Towards an Improved Qt 3D Studio Runtime

December 11, 2017 Laszlo Agocs

Now that Qt 3D Studio 1.0 has been released, it is time to have a sneak peek at some of the upcoming developments. As outlined in the release announcement, there is work on-going to move the runtime, meaning the engine that renders and runs the scenes, on top of Qt 3D. Let’s take a closer look at this.

Overview

Scenes and Layers

Qt 3D Studio is a design tool that allows rapid development of 3D scenes, focused on, but not limited to, 3D user interfaces. Once assets like 3D models and texture maps are imported, designers create scenes by placing and transforming 3D models, applying materials, and setting up keyframe-based animations that target properties of the models, materials and layers. The concept of layers map naturally to what one may be familiar with from tools like Photoshop: each layer contains a 3D scene with its own camera. These are then composited together based on their position, size and blending settings, thus forming the final output of the rendering.

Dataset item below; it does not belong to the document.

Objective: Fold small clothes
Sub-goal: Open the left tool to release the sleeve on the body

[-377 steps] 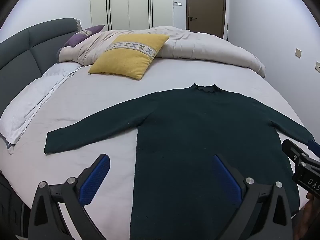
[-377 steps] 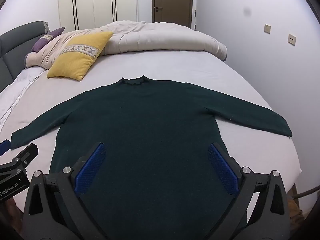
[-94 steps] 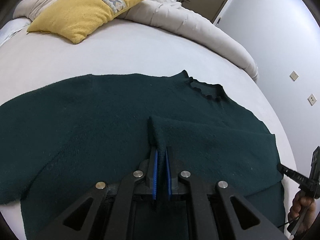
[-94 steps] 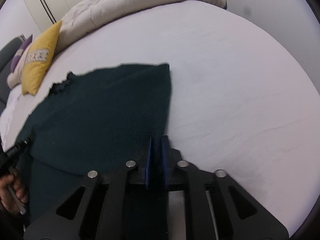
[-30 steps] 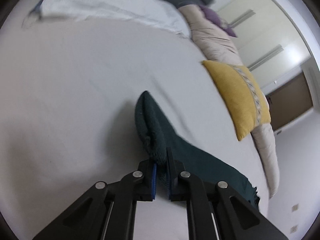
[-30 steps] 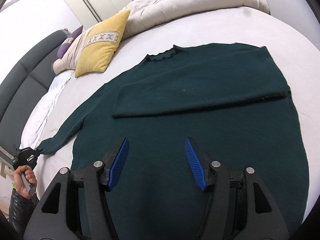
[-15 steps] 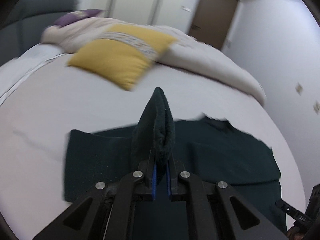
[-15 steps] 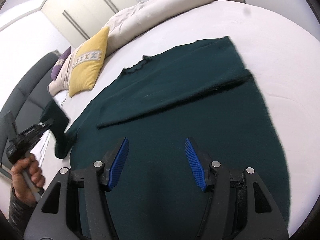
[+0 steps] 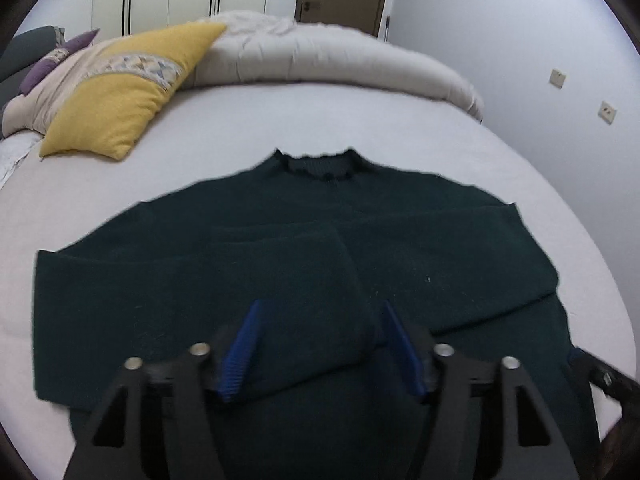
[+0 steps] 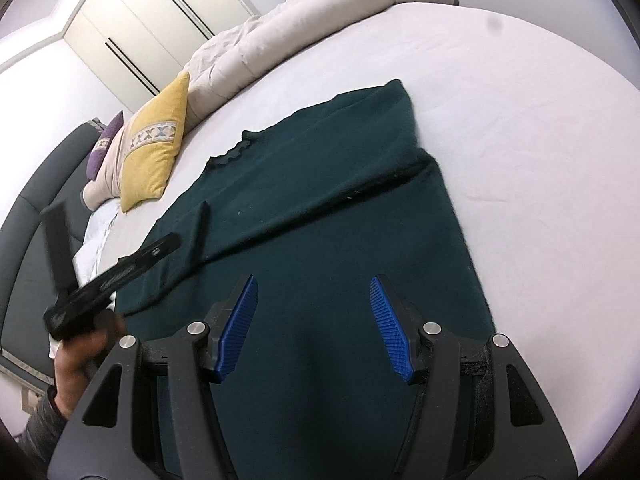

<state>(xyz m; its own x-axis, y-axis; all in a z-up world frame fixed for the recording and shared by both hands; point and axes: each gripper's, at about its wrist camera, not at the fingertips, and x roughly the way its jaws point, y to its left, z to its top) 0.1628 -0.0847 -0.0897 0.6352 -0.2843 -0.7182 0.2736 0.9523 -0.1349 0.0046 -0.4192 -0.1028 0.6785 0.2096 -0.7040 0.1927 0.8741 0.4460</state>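
White bed (image 9: 500,160) fills both views, carrying one dark green knit sweater (image 9: 400,248) at centre frame, both sleeves folded in, and one yellow pillow (image 9: 120,96) upper left. Your left claw (image 9: 320,350) is opening over it; your right claw (image 10: 312,328) hovers spread, empty.

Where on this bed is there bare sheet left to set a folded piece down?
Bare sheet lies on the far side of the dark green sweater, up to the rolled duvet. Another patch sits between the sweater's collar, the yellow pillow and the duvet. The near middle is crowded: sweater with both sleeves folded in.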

On the layer level there are multiple antialiasing techniques available, like multisampling, supersampling, progressive and temporal antialiasing. See the documentation for an overview of these.

Slides

All this is complemented by a slide system, not unlike presentation tools like Powerpoint. A slide could be thought of as a state: it defines the set of active (visible) objects, the property changes that get applied to the various scene objects, and the set of animations that start when entering the slide in question. This is complemented by the concept of the master slide, which allows defining a set of objects and animations that are present on all slides.

Materials

When the default material, that provides pixel-based lighting, directional, point and area lights, shadow mapping, screen space ambient occlusion, image-based lighting and a number of other features, is not sufficient, custom materials can be applied. These provide custom (fragment) shader code together with a set of properties that form the input to the shaders. Such properties are editable and animatable in the editor just like the built-in ones. While many custom materials will contain a single shader, they can also contain multiple ones, thus defining multiple passes that run in order, each of them further processing the results of the previous passes.

Effects

To apply effects on the content of a given layer, post-processing effects can be used. These are similar to custom materials, but take the output of the 3D rendering from a given layer as their input. Conceptually they map to the ShaderEffect items of Qt Quick but are somewhat more powerful.

Sub-presentations

While one presentation (a single .uip file) describes a single scene (albeit with multiple layers, hence it is more like a 2D composition of multiple 3D scenes), it is possible to have multiple presentations loaded and run in parallel. Here one presentation serves as the “main” one, which is the presentation that gets rendered to the screen. The others serve as sub-presentations that are first rendered offscreen, and then used as texture maps in the materials of the main scene. They can also be used as the source for one or more of the layers of the main presentation.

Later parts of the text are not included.